**Data shown**
══════

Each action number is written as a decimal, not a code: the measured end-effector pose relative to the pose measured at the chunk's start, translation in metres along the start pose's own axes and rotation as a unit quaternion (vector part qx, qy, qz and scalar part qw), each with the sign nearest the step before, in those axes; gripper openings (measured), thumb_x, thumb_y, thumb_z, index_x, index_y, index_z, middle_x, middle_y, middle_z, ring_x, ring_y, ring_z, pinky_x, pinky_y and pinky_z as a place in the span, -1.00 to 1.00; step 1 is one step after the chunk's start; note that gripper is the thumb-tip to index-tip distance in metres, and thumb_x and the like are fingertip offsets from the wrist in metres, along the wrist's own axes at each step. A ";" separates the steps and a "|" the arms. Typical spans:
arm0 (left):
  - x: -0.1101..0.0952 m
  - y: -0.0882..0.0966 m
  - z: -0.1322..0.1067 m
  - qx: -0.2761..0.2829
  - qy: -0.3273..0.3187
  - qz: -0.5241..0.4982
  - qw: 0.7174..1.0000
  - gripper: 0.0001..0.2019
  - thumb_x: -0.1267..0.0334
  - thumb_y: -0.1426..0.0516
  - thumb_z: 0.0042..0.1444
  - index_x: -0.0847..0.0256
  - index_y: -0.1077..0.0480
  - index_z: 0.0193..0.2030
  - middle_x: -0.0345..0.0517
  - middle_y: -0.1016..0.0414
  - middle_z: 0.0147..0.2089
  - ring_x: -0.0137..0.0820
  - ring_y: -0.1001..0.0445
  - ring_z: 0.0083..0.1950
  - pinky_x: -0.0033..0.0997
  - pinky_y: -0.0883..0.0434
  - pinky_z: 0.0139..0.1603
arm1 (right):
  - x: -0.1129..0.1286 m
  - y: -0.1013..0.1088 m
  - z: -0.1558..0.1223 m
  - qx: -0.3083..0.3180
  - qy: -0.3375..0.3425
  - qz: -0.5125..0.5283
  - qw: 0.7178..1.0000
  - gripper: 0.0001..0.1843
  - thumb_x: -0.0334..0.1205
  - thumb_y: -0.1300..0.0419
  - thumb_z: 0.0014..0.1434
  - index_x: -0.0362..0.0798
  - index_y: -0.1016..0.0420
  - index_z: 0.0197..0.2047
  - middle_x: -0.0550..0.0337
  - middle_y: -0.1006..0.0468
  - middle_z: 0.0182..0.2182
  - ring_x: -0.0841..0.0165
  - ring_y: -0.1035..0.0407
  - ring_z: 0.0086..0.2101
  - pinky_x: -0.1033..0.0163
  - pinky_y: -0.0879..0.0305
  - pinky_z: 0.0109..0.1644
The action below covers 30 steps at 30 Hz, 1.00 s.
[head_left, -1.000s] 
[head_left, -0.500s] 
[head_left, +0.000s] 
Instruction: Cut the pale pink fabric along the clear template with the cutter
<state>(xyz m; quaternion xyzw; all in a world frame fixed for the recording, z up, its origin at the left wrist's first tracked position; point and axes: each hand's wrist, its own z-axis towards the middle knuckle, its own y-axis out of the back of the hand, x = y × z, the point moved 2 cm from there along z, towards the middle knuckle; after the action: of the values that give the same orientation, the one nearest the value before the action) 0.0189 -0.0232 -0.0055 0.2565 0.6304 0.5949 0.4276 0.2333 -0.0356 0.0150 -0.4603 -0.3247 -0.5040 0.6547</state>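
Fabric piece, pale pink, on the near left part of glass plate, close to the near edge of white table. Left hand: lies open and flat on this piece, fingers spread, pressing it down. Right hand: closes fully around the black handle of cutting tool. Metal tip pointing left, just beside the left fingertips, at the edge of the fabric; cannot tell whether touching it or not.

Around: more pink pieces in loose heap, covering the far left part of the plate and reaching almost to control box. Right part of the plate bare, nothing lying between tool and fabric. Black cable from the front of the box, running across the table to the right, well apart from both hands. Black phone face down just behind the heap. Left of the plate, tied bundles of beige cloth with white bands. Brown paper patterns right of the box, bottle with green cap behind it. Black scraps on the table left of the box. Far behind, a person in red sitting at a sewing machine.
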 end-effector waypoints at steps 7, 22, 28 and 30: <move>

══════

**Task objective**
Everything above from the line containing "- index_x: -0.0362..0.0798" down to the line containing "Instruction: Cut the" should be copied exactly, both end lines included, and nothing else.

**Result for this exercise**
  - index_x: -0.0362..0.0798
  - index_y: -0.1016..0.0420
  - index_z: 0.0197..0.2047
  - middle_x: -0.0550..0.0337
  - middle_y: -0.1006..0.0468
  - middle_z: 0.0182..0.2182
  - ring_x: -0.0841..0.0165
  - ring_y: -0.1035..0.0407
  - ring_z: 0.0086..0.2101
  - pinky_x: -0.1033..0.0163
  - pinky_y: -0.0879..0.0305
  - pinky_z: 0.0109..0.1644
The action below covers 30 steps at 30 Hz, 1.00 s.
[head_left, -1.000s] 
[head_left, -0.500s] 
[head_left, +0.000s] 
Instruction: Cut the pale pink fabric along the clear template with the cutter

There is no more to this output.